··· Dataset extract

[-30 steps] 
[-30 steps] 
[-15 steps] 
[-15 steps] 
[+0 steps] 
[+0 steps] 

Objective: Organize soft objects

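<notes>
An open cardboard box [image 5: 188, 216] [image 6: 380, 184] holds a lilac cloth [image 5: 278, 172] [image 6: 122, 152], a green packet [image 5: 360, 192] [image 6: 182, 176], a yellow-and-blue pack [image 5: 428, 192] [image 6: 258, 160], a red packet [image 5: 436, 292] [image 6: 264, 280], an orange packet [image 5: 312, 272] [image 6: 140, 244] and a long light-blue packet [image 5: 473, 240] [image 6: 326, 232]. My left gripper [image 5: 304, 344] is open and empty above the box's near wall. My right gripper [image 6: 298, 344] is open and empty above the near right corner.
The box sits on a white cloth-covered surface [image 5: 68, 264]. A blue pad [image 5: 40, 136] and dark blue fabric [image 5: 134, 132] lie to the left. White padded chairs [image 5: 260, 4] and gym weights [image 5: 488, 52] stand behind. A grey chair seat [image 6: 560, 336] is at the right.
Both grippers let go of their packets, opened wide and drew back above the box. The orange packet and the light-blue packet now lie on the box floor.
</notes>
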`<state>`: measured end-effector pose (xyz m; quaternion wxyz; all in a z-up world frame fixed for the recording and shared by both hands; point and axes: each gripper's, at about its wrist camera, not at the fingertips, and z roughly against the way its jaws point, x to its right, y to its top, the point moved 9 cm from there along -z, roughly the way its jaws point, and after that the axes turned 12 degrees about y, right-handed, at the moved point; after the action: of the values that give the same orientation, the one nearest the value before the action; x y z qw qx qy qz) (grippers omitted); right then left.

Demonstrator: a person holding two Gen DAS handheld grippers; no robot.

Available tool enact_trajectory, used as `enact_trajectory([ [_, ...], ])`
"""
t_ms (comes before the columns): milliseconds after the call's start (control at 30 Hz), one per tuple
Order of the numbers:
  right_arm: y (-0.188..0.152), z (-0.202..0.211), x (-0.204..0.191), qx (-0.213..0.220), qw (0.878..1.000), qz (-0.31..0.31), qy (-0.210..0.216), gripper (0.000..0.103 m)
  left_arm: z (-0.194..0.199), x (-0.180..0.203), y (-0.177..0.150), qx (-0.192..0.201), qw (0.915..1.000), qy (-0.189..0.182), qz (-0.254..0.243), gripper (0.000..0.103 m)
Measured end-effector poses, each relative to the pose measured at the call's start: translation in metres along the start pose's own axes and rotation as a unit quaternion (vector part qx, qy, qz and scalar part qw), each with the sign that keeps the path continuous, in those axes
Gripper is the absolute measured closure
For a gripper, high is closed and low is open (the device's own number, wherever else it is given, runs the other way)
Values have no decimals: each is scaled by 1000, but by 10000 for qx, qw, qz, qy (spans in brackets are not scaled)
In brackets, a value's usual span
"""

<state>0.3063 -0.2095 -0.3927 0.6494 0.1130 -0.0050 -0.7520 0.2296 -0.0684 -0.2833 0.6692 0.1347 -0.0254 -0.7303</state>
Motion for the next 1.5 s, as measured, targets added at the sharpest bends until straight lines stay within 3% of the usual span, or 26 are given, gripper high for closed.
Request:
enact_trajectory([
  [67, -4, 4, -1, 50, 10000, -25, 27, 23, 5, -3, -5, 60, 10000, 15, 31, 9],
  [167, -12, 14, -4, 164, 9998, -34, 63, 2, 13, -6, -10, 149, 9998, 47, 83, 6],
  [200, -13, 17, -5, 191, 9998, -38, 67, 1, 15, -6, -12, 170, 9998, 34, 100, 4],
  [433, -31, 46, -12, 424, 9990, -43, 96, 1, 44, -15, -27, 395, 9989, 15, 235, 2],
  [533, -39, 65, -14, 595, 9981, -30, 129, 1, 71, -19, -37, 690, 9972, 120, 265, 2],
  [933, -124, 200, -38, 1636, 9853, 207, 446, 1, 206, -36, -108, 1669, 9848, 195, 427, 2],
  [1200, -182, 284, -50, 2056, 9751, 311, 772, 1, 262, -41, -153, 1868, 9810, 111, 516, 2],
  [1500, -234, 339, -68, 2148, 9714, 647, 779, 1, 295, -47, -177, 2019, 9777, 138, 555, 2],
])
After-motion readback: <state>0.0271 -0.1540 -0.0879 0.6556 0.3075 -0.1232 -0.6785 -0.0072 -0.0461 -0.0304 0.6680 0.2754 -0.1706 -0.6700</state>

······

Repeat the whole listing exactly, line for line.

**Output of the exercise**:
[-30 steps] 
[-30 steps] 
[-15 steps] 
[-15 steps] 
[+0 steps] 
[+0 steps] 

Objective: Organize soft objects

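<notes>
An open cardboard box [image 5: 188, 216] [image 6: 380, 184] holds a lilac cloth [image 5: 278, 172] [image 6: 122, 152], a green packet [image 5: 360, 192] [image 6: 182, 176], a yellow-and-blue pack [image 5: 428, 192] [image 6: 258, 160], a red packet [image 5: 436, 292] [image 6: 264, 280], an orange packet [image 5: 312, 272] [image 6: 140, 244] and a long light-blue packet [image 5: 473, 240] [image 6: 326, 232]. My left gripper [image 5: 304, 344] is open and empty above the box's near wall. My right gripper [image 6: 298, 344] is open and empty above the near right corner.
The box sits on a white cloth-covered surface [image 5: 68, 264]. A blue pad [image 5: 40, 136] and dark blue fabric [image 5: 134, 132] lie to the left. White padded chairs [image 5: 260, 4] and gym weights [image 5: 488, 52] stand behind. A grey chair seat [image 6: 560, 336] is at the right.
Both grippers let go of their packets, opened wide and drew back above the box. The orange packet and the light-blue packet now lie on the box floor.
</notes>
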`<state>`: measured end-effector pose (xyz m; quaternion wxyz; all in a z-up world frame fixed for the recording and shared by both hands; point and axes: each gripper's, at about its wrist camera, not at the fingertips, and z roughly against the way its jaws point, x to its right, y to its top, the point moved 9 cm from there along -z, roughly the way its jaws point, and after that the axes turned 12 degrees about y, right-handed, at the moved point; after the action: of the values that give the same orientation, the one nearest the value before the action; x y z qw qx qy qz) (grippers omitted); right then left.

Demonstrator: a person holding two Gen DAS handheld grippers; no robot.

Available tool enact_trajectory, used as `enact_trajectory([ [_, ...], ])`
"""
t_ms (comes before the columns): milliseconds after the call's start (control at 30 Hz), one per tuple
Order of the numbers:
  right_arm: y (-0.188..0.152), z (-0.202..0.211), x (-0.204..0.191), qx (-0.213..0.220), qw (0.878..1.000), qz (-0.31..0.31), qy (-0.210..0.216), gripper (0.000..0.103 m)
  left_arm: z (-0.194..0.199), x (-0.180..0.203), y (-0.177..0.150), qx (-0.192..0.201), qw (0.915..1.000), qy (-0.189..0.182), qz (-0.254..0.243), gripper (0.000..0.103 m)
Measured end-effector poses, each relative to the pose measured at the call's start: translation in metres along the start pose's own axes and rotation as a unit quaternion (vector part qx, qy, qz and scalar part qw), each with the sign that keeps the path continuous, in those axes
Gripper is the absolute measured closure
For a gripper, high is closed and low is open (the device's own number, wherever else it is given, runs the other way)
Values have no decimals: each is scaled by 1000, but by 10000 for qx, qw, qz, qy (spans in brackets are not scaled)
In brackets, a value's usual span
"""

<state>0.3063 -0.2095 -0.3927 0.6494 0.1130 -0.0050 -0.7520 0.2296 -0.0684 -0.2833 0.6692 0.1347 -0.0254 -0.7303</state>
Motion for the next 1.5 s, as measured, targets added at the sharpest bends until straight lines stay within 3% of the usual span, or 26 are given, gripper high for closed.
Request:
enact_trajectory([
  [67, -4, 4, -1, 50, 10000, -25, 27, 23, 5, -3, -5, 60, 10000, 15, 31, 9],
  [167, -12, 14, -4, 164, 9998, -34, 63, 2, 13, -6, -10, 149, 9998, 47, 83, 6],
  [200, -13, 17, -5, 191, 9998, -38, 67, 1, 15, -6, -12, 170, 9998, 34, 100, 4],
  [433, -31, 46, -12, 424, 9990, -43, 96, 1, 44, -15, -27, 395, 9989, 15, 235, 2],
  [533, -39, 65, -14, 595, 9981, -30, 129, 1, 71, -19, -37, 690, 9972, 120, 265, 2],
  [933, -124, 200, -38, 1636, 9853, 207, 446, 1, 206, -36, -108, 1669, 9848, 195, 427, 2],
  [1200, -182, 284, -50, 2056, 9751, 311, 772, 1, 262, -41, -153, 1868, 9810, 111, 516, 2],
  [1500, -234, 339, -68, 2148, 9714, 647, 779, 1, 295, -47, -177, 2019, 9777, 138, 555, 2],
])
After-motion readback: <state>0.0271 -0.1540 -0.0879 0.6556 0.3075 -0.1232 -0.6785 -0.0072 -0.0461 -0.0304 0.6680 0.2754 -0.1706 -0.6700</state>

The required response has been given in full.